Restate each entry exactly, without pictures.

====

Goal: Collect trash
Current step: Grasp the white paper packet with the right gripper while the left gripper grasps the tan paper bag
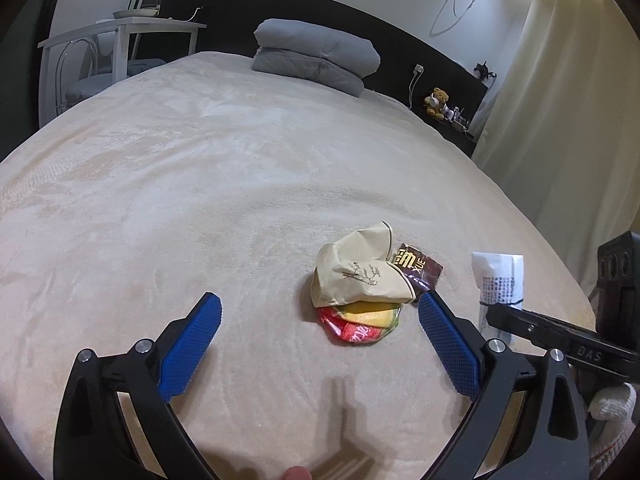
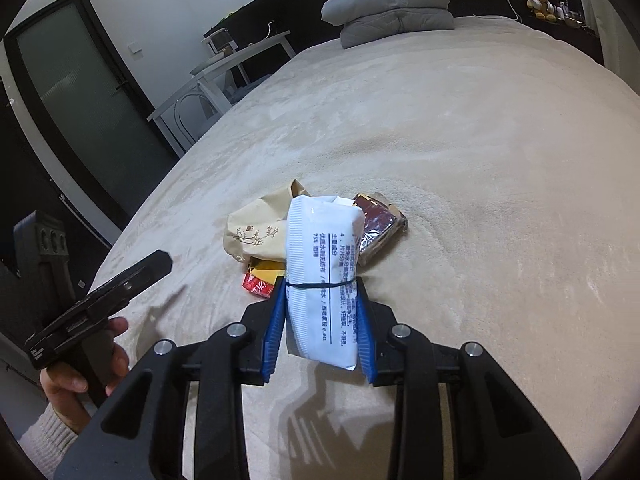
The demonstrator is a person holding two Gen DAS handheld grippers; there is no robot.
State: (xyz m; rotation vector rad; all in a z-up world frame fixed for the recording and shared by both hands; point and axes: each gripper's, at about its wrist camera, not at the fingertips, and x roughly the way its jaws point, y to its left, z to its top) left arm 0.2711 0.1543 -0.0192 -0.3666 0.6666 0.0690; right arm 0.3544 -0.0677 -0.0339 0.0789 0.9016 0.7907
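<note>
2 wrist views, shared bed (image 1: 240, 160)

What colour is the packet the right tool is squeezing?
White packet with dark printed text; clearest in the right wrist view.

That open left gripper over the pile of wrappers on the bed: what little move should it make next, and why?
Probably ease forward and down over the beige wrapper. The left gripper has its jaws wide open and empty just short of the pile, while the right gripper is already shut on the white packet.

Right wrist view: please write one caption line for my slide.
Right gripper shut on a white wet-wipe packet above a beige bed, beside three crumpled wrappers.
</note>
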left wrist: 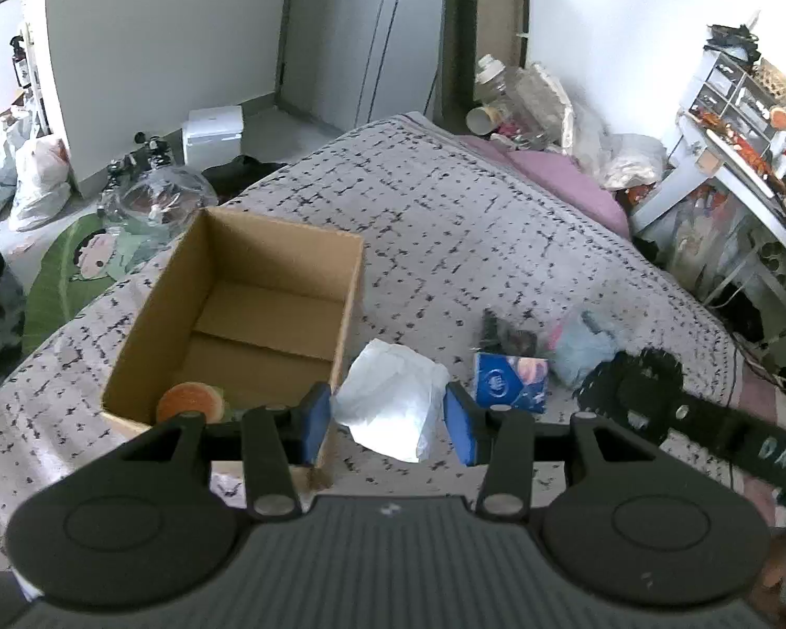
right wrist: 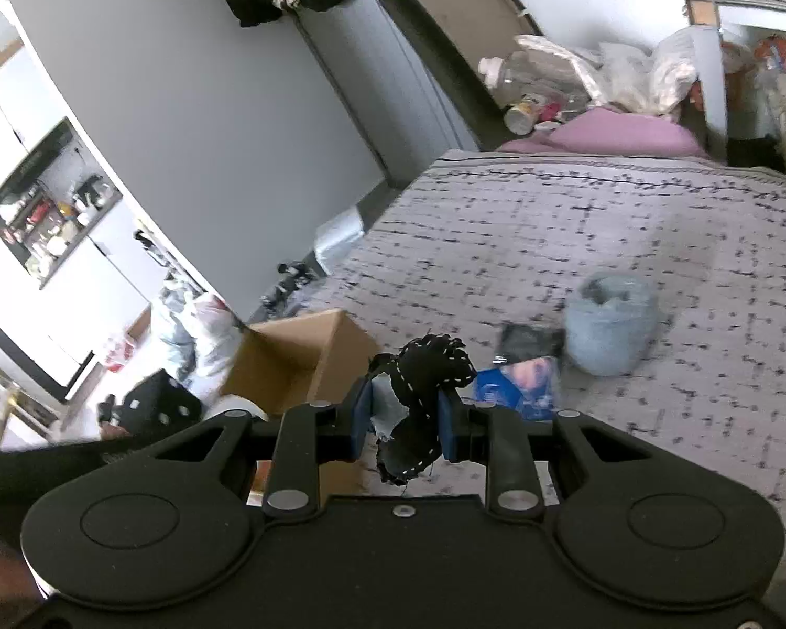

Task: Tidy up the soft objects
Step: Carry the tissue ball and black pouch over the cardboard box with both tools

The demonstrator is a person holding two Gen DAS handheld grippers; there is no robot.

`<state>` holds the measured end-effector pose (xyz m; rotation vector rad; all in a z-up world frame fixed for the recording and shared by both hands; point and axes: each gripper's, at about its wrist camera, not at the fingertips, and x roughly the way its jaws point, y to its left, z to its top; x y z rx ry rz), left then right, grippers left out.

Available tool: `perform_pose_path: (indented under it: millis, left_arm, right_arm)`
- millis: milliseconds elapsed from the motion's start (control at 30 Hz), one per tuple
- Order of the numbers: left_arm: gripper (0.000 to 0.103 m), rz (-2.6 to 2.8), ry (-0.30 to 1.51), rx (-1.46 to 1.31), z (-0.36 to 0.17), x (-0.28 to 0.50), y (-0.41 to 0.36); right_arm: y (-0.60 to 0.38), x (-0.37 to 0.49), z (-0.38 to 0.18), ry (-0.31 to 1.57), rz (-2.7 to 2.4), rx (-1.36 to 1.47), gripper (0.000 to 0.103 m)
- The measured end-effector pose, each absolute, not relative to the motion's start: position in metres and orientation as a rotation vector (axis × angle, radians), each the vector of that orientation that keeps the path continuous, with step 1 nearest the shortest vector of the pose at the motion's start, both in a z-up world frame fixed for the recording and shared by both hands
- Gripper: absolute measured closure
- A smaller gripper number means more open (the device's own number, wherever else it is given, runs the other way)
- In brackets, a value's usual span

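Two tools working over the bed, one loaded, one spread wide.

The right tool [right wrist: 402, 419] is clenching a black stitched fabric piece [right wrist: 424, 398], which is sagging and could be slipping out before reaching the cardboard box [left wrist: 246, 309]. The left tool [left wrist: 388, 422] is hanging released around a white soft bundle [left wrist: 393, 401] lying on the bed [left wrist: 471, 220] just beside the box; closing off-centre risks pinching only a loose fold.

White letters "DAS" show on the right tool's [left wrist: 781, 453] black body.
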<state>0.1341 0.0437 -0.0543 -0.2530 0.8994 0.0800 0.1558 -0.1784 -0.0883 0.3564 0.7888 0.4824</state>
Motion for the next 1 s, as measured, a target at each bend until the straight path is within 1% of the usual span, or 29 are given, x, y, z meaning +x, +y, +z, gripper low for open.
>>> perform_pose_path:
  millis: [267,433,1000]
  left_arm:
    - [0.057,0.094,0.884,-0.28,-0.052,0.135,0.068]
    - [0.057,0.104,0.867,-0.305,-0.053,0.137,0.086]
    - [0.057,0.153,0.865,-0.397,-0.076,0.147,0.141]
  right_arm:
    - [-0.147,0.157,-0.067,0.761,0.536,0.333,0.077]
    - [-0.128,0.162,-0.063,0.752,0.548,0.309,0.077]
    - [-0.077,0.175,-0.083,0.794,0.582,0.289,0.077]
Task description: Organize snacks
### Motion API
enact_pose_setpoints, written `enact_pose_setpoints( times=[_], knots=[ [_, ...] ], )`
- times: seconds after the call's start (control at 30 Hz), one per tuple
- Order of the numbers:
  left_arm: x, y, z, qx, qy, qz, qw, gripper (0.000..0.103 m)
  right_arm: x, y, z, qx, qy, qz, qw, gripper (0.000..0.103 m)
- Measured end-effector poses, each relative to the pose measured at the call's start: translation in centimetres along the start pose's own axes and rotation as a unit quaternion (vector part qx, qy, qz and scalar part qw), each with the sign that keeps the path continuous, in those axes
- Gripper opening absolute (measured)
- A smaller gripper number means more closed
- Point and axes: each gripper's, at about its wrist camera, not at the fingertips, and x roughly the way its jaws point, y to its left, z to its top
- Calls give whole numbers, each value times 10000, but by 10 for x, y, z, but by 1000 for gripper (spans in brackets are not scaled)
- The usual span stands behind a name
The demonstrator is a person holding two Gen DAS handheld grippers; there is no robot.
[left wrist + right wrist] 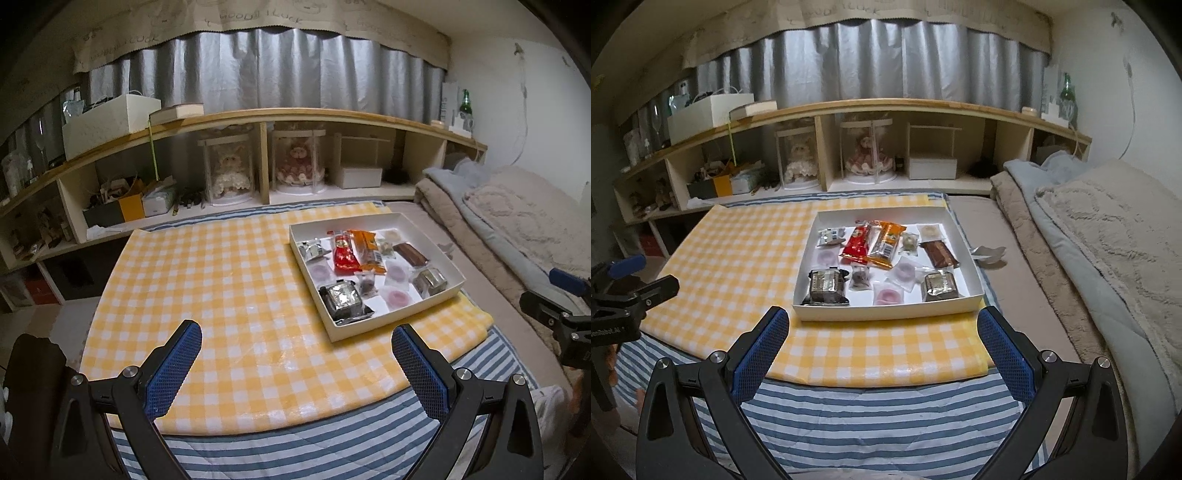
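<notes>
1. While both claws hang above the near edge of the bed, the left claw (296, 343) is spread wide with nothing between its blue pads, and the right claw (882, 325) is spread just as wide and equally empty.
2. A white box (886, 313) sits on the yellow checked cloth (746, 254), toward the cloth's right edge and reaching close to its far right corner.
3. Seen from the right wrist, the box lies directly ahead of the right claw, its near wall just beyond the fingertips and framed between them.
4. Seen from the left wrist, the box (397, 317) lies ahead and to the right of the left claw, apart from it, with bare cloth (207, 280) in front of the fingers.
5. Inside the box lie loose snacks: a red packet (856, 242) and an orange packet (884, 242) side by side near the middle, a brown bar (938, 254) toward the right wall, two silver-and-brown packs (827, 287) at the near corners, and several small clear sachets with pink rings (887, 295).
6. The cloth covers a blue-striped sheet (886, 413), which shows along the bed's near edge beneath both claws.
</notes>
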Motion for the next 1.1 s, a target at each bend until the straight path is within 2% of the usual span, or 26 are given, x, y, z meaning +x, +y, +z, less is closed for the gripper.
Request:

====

Result of the task:
Goal: Collect trash
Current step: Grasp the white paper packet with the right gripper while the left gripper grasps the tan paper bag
The demonstrator is a person holding two Gen DAS handheld grippers; there is no robot.
State: (xyz m; rotation vector rad; all in a z-up world frame fixed for the recording and shared by both hands; point and axes: each gripper's, at about its wrist camera, not at the fingertips, and x roughly the way its jaws point, y to its left, z to its top) left arm 0.2711 0.1543 -0.0192 -0.3666 0.6666 0.0690; right arm 0.3544 -0.0677 -0.0339 0.0789 0.9016 0.7907
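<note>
2 wrist views, shared bed (image 1: 240, 160)

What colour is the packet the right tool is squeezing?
White packet with dark printed text; clearest in the right wrist view.

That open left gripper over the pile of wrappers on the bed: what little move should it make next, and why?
Probably ease forward and down over the beige wrapper. The left gripper has its jaws wide open and empty just short of the pile, while the right gripper is already shut on the white packet.

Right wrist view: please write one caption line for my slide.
Right gripper shut on a white wet-wipe packet above a beige bed, beside three crumpled wrappers.
</note>
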left wrist: 
right wrist: 

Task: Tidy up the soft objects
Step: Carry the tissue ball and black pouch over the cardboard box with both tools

The demonstrator is a person holding two Gen DAS handheld grippers; there is no robot.

`<state>` holds the measured end-effector pose (xyz m; rotation vector rad; all in a z-up world frame fixed for the recording and shared by both hands; point and axes: each gripper's, at about its wrist camera, not at the fingertips, and x roughly the way its jaws point, y to its left, z to its top; x y z rx ry rz), left then right, grippers left out.

Available tool: `perform_pose_path: (indented under it: millis, left_arm, right_arm)`
- millis: milliseconds elapsed from the motion's start (control at 30 Hz), one per tuple
- Order of the numbers: left_arm: gripper (0.000 to 0.103 m), rz (-2.6 to 2.8), ry (-0.30 to 1.51), rx (-1.46 to 1.31), z (-0.36 to 0.17), x (-0.28 to 0.50), y (-0.41 to 0.36); right_arm: y (-0.60 to 0.38), x (-0.37 to 0.49), z (-0.38 to 0.18), ry (-0.31 to 1.57), rz (-2.7 to 2.4), rx (-1.36 to 1.47), gripper (0.000 to 0.103 m)
- The measured end-effector pose, each absolute, not relative to the motion's start: position in metres and orientation as a rotation vector (axis × angle, radians), each the vector of that orientation that keeps the path continuous, with step 1 nearest the shortest vector of the pose at the motion's start, both in a z-up world frame fixed for the recording and shared by both hands
- Gripper: absolute measured closure
- A smaller gripper number means more open (the device's own number, wherever else it is given, runs the other way)
- In brackets, a value's usual span

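Two tools working over the bed, one loaded, one spread wide.

The right tool [right wrist: 402, 419] is clenching a black stitched fabric piece [right wrist: 424, 398], which is sagging and could be slipping out before reaching the cardboard box [left wrist: 246, 309]. The left tool [left wrist: 388, 422] is hanging released around a white soft bundle [left wrist: 393, 401] lying on the bed [left wrist: 471, 220] just beside the box; closing off-centre risks pinching only a loose fold.

White letters "DAS" show on the right tool's [left wrist: 781, 453] black body.
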<state>0.1341 0.0437 -0.0543 -0.2530 0.8994 0.0800 0.1558 -0.1784 -0.0883 0.3564 0.7888 0.4824</state>
Motion for the next 1 s, as measured, a target at each bend until the straight path is within 1% of the usual span, or 29 are given, x, y, z meaning +x, +y, +z, gripper low for open.
>>> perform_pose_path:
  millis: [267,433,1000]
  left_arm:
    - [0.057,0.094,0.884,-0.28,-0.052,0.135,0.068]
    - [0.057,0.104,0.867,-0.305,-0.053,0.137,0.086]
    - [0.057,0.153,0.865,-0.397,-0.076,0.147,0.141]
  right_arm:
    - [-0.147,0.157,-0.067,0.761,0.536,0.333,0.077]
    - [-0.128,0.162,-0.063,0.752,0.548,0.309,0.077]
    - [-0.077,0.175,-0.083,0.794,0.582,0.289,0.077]
Task description: Organize snacks
### Motion API
enact_pose_setpoints, written `enact_pose_setpoints( times=[_], knots=[ [_, ...] ], )`
- times: seconds after the call's start (control at 30 Hz), one per tuple
- Order of the numbers:
  left_arm: x, y, z, qx, qy, qz, qw, gripper (0.000..0.103 m)
  right_arm: x, y, z, qx, qy, qz, qw, gripper (0.000..0.103 m)
- Measured end-effector poses, each relative to the pose measured at the call's start: translation in centimetres along the start pose's own axes and rotation as a unit quaternion (vector part qx, qy, qz and scalar part qw), each with the sign that keeps the path continuous, in those axes
- Gripper opening absolute (measured)
- A smaller gripper number means more closed
- Point and axes: each gripper's, at about its wrist camera, not at the fingertips, and x roughly the way its jaws point, y to its left, z to its top
- Calls give whole numbers, each value times 10000, but by 10 for x, y, z, but by 1000 for gripper (spans in brackets are not scaled)
- The usual span stands behind a name
The demonstrator is a person holding two Gen DAS handheld grippers; there is no robot.
[left wrist + right wrist] 
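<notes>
1. While both claws hang above the near edge of the bed, the left claw (296, 343) is spread wide with nothing between its blue pads, and the right claw (882, 325) is spread just as wide and equally empty.
2. A white box (886, 313) sits on the yellow checked cloth (746, 254), toward the cloth's right edge and reaching close to its far right corner.
3. Seen from the right wrist, the box lies directly ahead of the right claw, its near wall just beyond the fingertips and framed between them.
4. Seen from the left wrist, the box (397, 317) lies ahead and to the right of the left claw, apart from it, with bare cloth (207, 280) in front of the fingers.
5. Inside the box lie loose snacks: a red packet (856, 242) and an orange packet (884, 242) side by side near the middle, a brown bar (938, 254) toward the right wall, two silver-and-brown packs (827, 287) at the near corners, and several small clear sachets with pink rings (887, 295).
6. The cloth covers a blue-striped sheet (886, 413), which shows along the bed's near edge beneath both claws.
</notes>
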Motion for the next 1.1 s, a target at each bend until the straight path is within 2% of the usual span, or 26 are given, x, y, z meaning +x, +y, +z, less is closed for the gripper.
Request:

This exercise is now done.